Children of Dune – Frank Herbert
Thoughts: The scope of Children of Dune, as with the two books that preceded it, is stunning. So many complex characters with complex motives. Excellent.
(The notes below are not a summary of the book, but rather raw notes - whatever I thought, at the time, might be worth remembering. I read this as an e-book, so page numbers are as they appeared in the app I used, Libby.)
Herbert, Frank. [1976] 2008. Children of Dune. ACE.
- 310: “Above all else, the mentat must be a generalist, not a specialist. It is wise to have decisions of great moment monitored by generalists. Experts and specialists lead you quickly into chaos. They are a source of useless nit-picking, the ferocious quibble over a comma. The mentat-generalist, on the other hand, should bring to decision-making a healthy common sense. He must not cut himself off from the broad sweep of what is happening in his universe. He must remain capable of saying: ‘There’s no real mystery about this at the moment. This is what we want now. It may prove wrong later, but we’ll correct that when we come to it.’ The mentat-generalist must understand that anything which we can identify as our universe is merely part of larger phenomena.

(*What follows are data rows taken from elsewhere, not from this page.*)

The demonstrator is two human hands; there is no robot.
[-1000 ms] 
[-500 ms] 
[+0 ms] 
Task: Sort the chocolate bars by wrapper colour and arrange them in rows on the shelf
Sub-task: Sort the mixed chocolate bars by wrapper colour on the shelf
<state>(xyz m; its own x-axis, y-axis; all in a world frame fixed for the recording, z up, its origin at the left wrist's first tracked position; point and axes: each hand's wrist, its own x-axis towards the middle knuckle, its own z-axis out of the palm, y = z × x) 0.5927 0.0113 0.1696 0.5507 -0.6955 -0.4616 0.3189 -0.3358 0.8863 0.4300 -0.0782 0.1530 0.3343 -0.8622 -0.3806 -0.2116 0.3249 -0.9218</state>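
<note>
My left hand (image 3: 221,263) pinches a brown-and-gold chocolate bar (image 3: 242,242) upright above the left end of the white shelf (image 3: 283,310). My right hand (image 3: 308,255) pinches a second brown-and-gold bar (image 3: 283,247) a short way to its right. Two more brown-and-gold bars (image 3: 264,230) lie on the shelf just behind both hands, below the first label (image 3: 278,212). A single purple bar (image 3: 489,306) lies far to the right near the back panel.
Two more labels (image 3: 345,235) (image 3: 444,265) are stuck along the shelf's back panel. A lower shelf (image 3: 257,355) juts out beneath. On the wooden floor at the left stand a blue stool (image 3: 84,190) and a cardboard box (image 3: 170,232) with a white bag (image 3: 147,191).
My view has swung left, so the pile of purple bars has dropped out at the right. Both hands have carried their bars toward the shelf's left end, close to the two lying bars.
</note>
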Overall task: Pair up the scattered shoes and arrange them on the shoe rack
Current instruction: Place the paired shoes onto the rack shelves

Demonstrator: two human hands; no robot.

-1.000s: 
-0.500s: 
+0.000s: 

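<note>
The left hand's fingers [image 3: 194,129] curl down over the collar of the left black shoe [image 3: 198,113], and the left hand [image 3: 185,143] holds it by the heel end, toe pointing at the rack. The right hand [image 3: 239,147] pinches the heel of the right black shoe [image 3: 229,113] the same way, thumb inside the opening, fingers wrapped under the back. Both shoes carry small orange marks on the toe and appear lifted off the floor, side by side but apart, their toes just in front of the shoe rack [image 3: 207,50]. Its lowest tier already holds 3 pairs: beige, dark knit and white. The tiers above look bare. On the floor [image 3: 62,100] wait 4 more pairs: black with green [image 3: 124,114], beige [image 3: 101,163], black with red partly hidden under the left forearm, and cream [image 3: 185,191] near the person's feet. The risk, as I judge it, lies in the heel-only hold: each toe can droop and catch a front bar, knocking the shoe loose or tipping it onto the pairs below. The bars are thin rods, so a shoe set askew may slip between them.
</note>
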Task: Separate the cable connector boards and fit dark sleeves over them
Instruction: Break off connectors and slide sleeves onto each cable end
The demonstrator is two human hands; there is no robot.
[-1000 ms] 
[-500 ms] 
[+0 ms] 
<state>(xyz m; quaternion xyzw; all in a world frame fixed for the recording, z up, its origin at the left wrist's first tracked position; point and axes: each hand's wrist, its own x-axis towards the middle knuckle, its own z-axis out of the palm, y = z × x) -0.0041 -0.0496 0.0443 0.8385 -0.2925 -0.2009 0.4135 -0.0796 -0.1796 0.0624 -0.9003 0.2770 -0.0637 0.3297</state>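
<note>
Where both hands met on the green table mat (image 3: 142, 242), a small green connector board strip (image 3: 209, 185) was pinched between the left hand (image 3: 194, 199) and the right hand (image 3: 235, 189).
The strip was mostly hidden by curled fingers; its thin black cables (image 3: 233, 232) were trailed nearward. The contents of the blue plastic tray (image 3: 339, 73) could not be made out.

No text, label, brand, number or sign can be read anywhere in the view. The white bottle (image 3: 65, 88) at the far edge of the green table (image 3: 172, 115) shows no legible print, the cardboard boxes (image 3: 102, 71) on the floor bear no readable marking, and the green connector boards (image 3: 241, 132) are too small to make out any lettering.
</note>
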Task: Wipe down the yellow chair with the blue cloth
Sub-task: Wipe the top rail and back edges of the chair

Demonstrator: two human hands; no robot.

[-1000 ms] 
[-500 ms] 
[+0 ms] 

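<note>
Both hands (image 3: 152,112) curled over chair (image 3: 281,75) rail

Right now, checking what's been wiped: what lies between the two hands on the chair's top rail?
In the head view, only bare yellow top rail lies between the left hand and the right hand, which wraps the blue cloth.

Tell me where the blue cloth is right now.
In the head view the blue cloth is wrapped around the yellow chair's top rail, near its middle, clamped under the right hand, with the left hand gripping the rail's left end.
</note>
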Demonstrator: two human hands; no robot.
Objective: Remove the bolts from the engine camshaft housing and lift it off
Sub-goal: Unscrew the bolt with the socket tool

But the expert looks backward; he looks into the narrow standards of his own specialty. The generalist looks outward; he looks for living principles, knowing full well that such principles change, that they develop. It is to the characteristics of change itself that the mentat-generalist must look. There can be no permanent catalogue of such change, no handbook or manual. You must look at it with as few preconceptions as possible, asking yourself: ‘Now what is this thing doing?’ -The Mentat Handbook”
- j: cf. Phil Tetlock’s hedgehogs
- 396: “Peace demands solutions, but we never reach living solutions; we only work toward them. A fixed solution is, by definition, a dead solution. The trouble with peace is that it tends to punish mistakes instead of rewarding brilliance. -The Words of My Father: An Account of Muad’dib Reconstructed by Harq Al-Ada”
- j: this relates obliquely to ideas about entropy (harder to build a thing than to break it), optimization in fitness landscapes that are changing, the 80/20 rule, …
Posted: Feb 15, 2022. Last updated: Aug 31, 2023.